You can lose money selling iPhone, just ask Sprint
Be careful what you wish for, because you might get it -- as the old adage goes. Sprint wanted iPhone and got it, and paid dearly during the first quarter of sales.
This morning, before the opening bell, the nation's third-largest carrier announced holiday quarter results and another big operating loss. There, iPhone heavily contributed. The carrier reported a $1.3 billion loss, or 43 cents per diluted share, on revenue of $8.7 billion. Profit margins plummeted to 9.5 percent from 16 percent a year earlier, and iPhone largely accounted for the decline. Sprint loses would actually have been more, but the carrier gained fewer new subscribers than Wall Street expected.

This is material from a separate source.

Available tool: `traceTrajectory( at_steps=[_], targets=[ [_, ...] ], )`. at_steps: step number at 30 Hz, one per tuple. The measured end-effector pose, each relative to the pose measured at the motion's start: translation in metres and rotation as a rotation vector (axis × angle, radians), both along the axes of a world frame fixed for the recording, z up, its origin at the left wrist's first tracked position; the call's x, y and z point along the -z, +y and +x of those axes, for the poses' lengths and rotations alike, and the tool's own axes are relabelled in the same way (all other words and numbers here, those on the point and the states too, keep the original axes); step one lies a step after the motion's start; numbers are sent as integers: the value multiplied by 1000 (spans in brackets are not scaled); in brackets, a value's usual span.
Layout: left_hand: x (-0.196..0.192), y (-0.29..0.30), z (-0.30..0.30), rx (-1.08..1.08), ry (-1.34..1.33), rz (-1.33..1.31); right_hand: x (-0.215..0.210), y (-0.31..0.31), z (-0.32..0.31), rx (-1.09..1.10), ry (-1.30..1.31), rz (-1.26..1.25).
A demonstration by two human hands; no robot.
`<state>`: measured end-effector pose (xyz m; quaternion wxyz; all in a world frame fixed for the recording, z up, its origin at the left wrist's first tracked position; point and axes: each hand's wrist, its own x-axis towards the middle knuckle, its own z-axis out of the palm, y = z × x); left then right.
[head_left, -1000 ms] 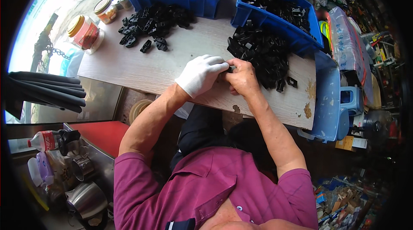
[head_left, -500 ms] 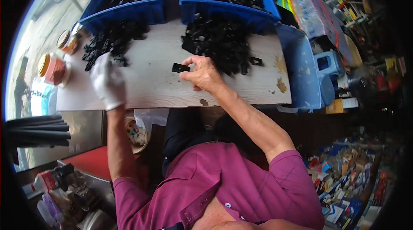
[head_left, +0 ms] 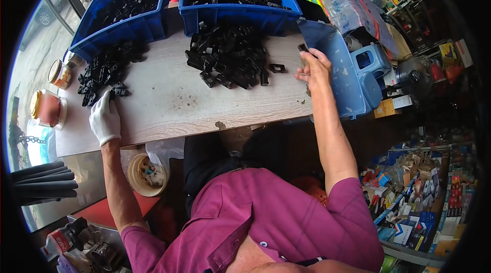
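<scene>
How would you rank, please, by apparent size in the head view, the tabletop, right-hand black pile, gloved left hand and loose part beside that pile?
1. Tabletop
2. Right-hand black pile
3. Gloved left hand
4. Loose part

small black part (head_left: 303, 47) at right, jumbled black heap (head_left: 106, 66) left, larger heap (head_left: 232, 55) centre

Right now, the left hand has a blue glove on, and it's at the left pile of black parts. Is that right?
The glove is white, not blue, as the head view shows; the left hand is at the left pile of black parts.
</scene>
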<state>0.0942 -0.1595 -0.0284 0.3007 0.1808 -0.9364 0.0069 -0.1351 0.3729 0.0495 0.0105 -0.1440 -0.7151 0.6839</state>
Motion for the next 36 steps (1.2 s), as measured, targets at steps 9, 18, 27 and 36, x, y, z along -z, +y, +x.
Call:
traceTrajectory(
  at_steps=[9, 18, 27, 36],
  targets=[
    [-6, 62, 0, 223, 389, 519, 7, -8, 2, -411, -95, 365],
    [-22, 192, -23, 449, 346, 1070, 11, -19, 11, -505, -211, 696],
    [-16, 214, -30, 534, 296, 982, 1, -13, 42, -558, -205, 462],
    [-16, 214, -30, 562, 291, 973, -9, -22, 37, -801, -104, 556]
  ],
)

Sprint's cost of wireless equipment rose to $1.7 billion from $1.2 billion in fourth quarter 2010. The carrier paid out $2.6 billion, offset by $910 million in revenue from equipment sales.
"The quarterly year-over-year and sequential increase in net subsidy is primarily due to the launch of the iPhone 4 and iPhone 4S, which on average carry a higher subsidy rate per handset as compared to other handsets", according to the company. In other words, Sprint finally got iPhone and paid more to get it.

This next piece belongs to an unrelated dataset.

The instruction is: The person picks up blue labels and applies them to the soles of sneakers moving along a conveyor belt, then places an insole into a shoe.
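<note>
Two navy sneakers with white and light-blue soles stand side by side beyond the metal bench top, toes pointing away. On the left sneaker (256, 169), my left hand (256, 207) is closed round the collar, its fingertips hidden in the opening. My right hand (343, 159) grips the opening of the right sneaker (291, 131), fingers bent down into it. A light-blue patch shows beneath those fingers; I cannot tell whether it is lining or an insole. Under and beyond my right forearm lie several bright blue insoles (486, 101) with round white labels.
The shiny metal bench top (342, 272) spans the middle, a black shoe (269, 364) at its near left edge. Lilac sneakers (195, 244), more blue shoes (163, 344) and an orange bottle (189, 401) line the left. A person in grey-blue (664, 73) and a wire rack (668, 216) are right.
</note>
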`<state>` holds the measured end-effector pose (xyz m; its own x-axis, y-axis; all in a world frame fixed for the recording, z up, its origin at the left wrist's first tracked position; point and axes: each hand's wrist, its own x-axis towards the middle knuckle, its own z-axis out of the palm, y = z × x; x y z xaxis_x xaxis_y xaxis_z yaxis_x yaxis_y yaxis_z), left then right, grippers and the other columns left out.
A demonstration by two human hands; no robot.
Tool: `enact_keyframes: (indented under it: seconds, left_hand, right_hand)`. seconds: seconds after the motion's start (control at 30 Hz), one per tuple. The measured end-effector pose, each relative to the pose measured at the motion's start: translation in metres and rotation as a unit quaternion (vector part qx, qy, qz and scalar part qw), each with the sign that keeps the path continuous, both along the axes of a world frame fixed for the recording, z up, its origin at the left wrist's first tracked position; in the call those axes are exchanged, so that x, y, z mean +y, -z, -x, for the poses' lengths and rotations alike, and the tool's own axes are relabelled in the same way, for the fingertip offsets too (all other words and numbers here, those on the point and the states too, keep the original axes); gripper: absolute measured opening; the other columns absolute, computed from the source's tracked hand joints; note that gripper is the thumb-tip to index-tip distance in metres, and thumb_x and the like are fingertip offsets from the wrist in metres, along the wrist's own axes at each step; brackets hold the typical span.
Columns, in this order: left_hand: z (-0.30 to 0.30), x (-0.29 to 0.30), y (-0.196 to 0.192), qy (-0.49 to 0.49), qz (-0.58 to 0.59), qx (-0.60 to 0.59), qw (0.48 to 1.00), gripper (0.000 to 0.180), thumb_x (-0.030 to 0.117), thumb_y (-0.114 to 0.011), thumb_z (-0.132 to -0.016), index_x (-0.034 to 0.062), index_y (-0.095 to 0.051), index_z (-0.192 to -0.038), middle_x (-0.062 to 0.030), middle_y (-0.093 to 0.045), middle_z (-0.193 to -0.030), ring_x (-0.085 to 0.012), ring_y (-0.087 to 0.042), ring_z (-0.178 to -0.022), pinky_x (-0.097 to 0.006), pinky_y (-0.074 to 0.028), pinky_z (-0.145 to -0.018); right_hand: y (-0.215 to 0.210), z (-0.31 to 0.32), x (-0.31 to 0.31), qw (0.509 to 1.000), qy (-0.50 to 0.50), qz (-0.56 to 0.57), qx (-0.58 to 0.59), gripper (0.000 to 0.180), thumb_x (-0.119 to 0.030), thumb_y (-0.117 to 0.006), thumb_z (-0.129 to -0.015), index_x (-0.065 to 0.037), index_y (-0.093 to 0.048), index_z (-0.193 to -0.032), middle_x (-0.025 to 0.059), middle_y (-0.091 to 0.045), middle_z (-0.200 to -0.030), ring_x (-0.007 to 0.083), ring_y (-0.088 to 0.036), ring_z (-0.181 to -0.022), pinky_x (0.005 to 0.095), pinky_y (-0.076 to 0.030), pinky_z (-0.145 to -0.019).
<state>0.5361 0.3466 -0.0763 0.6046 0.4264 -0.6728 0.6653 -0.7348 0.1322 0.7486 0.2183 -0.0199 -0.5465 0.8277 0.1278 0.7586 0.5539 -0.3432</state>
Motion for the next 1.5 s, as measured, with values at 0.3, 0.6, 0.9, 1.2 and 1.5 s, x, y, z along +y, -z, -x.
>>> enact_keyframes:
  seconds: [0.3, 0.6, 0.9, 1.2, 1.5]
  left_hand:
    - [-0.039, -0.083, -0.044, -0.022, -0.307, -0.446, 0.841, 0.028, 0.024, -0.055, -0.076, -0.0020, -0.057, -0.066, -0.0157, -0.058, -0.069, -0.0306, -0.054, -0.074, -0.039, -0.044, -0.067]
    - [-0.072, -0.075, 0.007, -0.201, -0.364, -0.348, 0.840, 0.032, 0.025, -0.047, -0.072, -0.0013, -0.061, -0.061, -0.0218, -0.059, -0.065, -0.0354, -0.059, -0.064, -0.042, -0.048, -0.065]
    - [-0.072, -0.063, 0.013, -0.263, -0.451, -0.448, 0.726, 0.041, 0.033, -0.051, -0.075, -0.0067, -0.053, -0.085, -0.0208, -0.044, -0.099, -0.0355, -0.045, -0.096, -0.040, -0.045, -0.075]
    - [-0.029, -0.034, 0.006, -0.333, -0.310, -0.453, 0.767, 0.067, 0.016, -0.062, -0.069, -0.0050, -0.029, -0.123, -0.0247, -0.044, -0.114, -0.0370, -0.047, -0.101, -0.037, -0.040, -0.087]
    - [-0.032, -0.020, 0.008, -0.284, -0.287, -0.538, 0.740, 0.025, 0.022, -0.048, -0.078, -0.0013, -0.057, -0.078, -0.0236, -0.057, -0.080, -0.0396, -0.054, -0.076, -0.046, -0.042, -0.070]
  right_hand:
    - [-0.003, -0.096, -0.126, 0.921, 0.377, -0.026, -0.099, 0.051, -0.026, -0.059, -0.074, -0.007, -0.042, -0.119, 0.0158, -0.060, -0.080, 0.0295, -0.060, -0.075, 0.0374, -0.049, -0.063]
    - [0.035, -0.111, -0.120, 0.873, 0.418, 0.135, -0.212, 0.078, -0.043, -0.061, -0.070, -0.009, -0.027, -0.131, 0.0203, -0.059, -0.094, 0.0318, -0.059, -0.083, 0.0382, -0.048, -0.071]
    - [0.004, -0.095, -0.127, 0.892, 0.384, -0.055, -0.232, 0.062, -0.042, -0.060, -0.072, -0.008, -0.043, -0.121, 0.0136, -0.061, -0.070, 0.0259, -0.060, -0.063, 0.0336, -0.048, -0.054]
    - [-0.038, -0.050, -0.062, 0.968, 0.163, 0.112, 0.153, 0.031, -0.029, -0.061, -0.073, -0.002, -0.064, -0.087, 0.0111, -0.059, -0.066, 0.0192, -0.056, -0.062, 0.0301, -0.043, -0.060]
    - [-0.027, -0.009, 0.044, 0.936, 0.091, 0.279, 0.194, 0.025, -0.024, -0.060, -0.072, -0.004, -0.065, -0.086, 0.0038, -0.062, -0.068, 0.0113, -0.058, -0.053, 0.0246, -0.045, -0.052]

That $199 you pay for 16GB iPhone 4S, for example, isn't what carriers do. To get a sense of how much, either calculate the tax on your new mobile or look to Apple Store's unlocked price -- $649.
Sprint sold 1.8 million iPhones during Q4 -- 40 percent of them to new customers. That pull can largely be attributed to what Sprint offers that AT&T and Verizon don't: unlimited data.

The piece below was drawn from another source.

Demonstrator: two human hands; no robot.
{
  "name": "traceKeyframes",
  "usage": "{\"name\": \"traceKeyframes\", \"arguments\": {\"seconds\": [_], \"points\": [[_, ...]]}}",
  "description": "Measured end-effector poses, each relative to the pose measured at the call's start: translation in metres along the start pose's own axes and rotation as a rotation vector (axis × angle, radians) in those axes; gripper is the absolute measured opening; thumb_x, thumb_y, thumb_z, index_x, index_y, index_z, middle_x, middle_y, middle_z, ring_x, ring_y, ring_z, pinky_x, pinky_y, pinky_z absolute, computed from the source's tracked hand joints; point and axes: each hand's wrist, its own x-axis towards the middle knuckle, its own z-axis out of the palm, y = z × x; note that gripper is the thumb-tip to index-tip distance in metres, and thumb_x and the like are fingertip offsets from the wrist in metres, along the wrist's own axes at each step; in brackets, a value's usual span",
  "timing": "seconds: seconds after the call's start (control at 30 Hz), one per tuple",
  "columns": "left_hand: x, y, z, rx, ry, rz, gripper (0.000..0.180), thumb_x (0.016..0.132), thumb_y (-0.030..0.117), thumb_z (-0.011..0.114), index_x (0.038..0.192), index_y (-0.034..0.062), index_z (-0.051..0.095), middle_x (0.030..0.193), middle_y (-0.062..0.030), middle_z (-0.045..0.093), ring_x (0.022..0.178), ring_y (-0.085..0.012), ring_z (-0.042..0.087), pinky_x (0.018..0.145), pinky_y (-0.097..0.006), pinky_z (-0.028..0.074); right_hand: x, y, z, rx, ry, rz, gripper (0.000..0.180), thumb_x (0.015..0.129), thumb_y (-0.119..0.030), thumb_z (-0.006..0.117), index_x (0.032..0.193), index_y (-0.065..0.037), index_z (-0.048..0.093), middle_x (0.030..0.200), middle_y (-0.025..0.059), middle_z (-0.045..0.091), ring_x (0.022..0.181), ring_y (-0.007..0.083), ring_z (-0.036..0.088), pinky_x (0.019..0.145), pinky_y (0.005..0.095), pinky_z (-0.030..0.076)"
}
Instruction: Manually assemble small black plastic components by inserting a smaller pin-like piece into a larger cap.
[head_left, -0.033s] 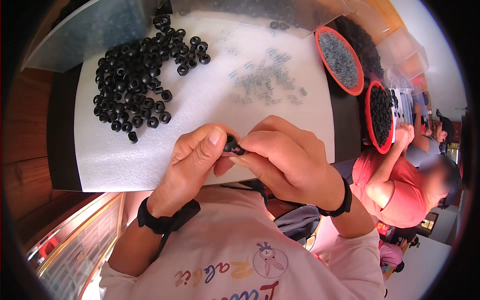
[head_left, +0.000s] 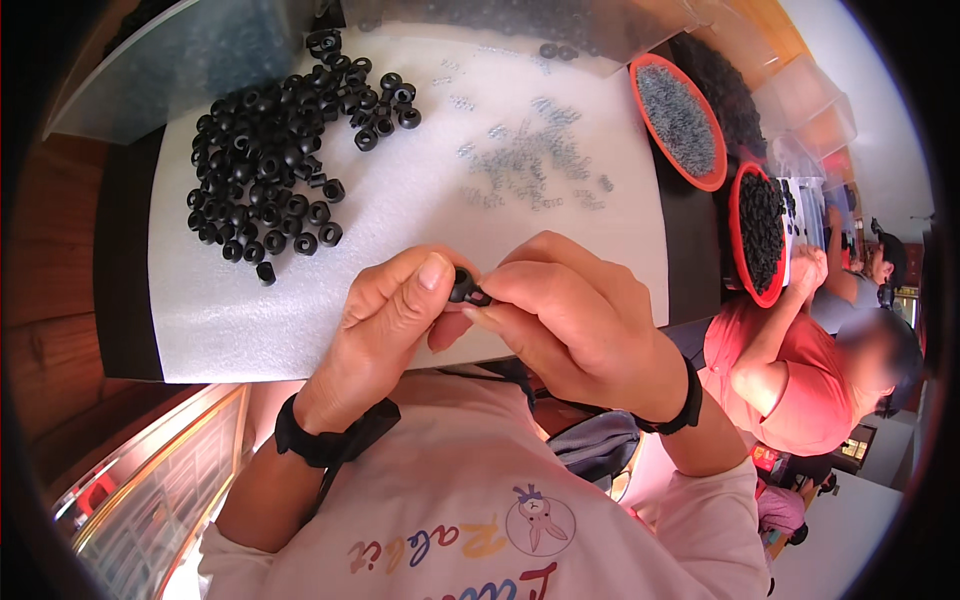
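Note:
Between my two hands, above the front part of the white foam sheet [head_left: 400, 215], is a small black ball-shaped cord lock [head_left: 461, 286]. My left hand [head_left: 385, 310] pinches it with thumb and fingers from the left. From the right, my right hand [head_left: 575, 310] closes thumb and forefinger on a small dark piece [head_left: 482, 298] against the cord lock; the fingertips partly cover it. A pile of black cord lock bodies [head_left: 265, 165] with holes lies to the left on the sheet. Small metal springs [head_left: 530, 160] are scattered right of the pile.
A red-rimmed bowl of springs [head_left: 680, 120] stands at the back right, with a red bowl of small black parts [head_left: 760, 235] nearer. Clear plastic bins [head_left: 200, 70] line the far edge. A co-worker in a red shirt [head_left: 780, 380] sits at the right.

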Motion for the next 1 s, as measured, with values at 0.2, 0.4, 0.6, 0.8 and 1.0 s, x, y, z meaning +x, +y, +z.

"Our strong fourth quarter performance illustrates the power of matching iconic devices like the iPhone with our simple, unlimited plans and industry-leading customer experience", says Sprint CEO Dan Hess.
Wall Street reacted poorly to the quarter's results, with shares down 6.5 percent in early trading to $2.29. Shares somewhat recovered by late morning -- down 2.86 percent around 11 am ET.